* **About this task**
Give back the data below word for word. Any image in it should be left out.

[Exercise data Boundary: Start]

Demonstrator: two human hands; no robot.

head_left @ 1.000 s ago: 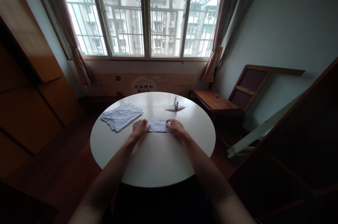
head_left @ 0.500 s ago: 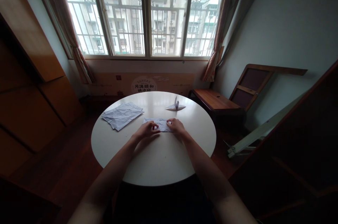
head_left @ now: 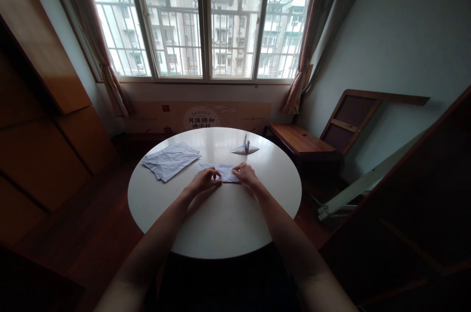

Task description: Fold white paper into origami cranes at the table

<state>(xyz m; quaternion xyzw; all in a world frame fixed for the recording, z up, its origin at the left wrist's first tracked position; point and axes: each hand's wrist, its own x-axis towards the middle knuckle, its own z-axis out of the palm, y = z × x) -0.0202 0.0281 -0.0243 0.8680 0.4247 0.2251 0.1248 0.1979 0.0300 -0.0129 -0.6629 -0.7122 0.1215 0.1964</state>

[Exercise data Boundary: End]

* **Expected answer**
Demonstrator: two human hands; no robot.

head_left @ 1.000 s ago: 
head_left @ 0.500 s ago: 
head_left @ now: 

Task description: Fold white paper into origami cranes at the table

<state>(xyz m; quaternion xyzw; all in a world frame fixed for the recording, z up, its origin at the left wrist's first tracked position; point and axes: each hand's wrist, its own x-axis towards the middle knuckle, its own z-axis out of the palm, y = z × x) -0.0202 0.0281 -0.0243 0.8680 0.4247 0.2251 0.1248 0.1979 0.0300 -0.0129 -0.6629 -0.7122 0.1215 0.1964</state>

Nothing remains to add to the answer.